Last Edited by Ibra at 20 Sep 11:12
Paris/Essex, France/UK, United Kingdom

LeSving wrote:

I have seen more examples of incompetent journalists. Just saying

Oh yes.

LSZH(work) LSZF (GA base), Switzerland

Ethiopian Airlines had 4 fatal events in seventy years of operations

I find that astonishing. Just about everybody has crashed more than 4 planes in 70 years… African airlines tend to run at an order of magnitude above that. Well, there is Quantas but they avoided an official hull loss by a very expensive rebuild.

Honestly the whole 737 MAX seems unfit for purpose

Yeah, but how many have been crashed by “western” airlines? Close to zero in recent decades. It works just fine.

An Airbus pilot told me the other day that Airbus did a similar cockup. The difference was they documented it and the way to get out of it is by switching to direct law

The way the flight recorders were processed (according to the article) smells quite badly. One would assume they used the BEA to read them because the French (BEA = French Govt = Airbus) would normally hate the Americans (NTSB = US Govt = Boeing) so the result might be more “favourable”

Administrator
Shoreham EGKA, United Kingdom

Peter wrote:

Yeah, but how many have been crashed by “western” airlines? Close to zero in recent decades.

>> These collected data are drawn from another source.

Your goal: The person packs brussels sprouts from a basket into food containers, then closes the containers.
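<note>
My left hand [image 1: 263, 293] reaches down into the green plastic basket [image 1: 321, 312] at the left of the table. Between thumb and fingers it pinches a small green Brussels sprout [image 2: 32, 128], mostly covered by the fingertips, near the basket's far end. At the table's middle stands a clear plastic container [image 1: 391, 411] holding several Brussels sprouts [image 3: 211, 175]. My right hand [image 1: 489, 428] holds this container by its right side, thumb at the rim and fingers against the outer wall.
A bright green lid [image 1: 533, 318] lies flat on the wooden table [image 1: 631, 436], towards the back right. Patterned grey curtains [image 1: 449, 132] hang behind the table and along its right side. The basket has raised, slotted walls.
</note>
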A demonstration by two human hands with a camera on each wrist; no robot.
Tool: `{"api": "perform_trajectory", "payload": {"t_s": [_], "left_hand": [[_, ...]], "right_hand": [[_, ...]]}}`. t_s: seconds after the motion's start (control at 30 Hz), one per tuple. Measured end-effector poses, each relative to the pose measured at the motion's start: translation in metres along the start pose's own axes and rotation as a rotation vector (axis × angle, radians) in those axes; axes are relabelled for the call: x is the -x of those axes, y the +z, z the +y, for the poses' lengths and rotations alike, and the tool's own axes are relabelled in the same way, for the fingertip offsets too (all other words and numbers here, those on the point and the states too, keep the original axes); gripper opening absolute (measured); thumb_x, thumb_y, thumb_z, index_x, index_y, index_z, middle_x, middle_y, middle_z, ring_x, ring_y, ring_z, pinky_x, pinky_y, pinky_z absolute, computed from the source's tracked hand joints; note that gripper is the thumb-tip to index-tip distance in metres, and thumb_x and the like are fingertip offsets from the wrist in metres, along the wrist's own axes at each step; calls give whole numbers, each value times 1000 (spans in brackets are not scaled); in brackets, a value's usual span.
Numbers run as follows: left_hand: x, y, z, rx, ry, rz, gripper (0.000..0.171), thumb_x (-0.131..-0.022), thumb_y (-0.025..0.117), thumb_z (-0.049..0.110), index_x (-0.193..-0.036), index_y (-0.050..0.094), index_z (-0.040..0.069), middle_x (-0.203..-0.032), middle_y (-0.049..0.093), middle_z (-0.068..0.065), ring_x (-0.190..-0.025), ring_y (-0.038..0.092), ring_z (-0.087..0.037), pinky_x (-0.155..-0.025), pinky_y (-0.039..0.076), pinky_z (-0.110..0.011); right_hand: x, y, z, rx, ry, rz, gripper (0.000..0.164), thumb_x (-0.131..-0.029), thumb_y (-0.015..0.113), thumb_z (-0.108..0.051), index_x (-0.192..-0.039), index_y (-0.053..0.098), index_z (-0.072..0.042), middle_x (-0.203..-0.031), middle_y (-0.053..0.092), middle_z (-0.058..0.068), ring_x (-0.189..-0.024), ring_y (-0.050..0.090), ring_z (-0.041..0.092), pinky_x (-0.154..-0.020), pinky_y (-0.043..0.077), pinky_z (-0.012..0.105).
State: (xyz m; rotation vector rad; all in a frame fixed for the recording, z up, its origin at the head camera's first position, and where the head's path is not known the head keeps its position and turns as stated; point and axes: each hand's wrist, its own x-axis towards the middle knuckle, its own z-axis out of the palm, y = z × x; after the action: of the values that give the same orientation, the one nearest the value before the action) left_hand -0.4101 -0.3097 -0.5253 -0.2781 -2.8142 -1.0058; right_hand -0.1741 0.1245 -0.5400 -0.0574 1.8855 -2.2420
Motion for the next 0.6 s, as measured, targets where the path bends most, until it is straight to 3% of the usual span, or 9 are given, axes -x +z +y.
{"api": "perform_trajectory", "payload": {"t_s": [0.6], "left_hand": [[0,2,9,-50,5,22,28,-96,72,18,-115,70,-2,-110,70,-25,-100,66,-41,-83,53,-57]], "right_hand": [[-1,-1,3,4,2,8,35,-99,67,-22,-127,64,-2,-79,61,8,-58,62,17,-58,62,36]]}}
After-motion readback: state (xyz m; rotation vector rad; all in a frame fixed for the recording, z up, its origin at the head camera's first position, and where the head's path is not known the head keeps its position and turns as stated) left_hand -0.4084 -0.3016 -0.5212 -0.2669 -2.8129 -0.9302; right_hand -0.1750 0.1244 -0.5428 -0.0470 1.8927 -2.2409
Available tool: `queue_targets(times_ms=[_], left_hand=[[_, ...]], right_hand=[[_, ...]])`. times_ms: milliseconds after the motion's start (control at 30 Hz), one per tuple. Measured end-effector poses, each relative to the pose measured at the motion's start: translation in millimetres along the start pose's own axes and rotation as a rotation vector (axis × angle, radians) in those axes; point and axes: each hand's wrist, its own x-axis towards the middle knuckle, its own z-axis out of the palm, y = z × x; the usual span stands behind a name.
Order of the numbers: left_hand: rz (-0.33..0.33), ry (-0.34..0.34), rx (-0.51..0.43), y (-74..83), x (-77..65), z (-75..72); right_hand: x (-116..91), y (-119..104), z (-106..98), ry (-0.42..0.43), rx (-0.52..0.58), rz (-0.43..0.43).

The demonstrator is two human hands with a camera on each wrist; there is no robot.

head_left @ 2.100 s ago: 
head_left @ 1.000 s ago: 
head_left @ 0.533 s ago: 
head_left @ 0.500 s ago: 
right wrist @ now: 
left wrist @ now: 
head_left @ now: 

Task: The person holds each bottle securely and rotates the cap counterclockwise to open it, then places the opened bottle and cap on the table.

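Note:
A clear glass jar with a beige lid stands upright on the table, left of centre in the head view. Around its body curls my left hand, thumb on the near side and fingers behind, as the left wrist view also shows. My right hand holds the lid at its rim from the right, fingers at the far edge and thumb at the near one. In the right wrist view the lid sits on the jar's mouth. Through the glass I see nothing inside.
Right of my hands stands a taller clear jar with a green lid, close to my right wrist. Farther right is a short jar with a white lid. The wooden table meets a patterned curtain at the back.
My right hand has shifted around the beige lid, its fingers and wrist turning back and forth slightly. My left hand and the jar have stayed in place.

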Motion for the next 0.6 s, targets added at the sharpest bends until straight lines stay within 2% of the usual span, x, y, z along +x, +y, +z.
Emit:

The MAX has only been in service since 22nd May 2017 (until March 2019)! There’s nothing wrong with the classic B737. It’s the MAX that has been pulled and stretched so far beyond what the original 737 designers envisaged back in the 1960s to the point that it’s now just an ersatz 757.

Last Edited by alioth at 20 Sep 14:43
Andreas IOM

Peter wrote:

Yeah, but how many have been crashed by “western” airlines? Close to zero in recent decades. It works just fine.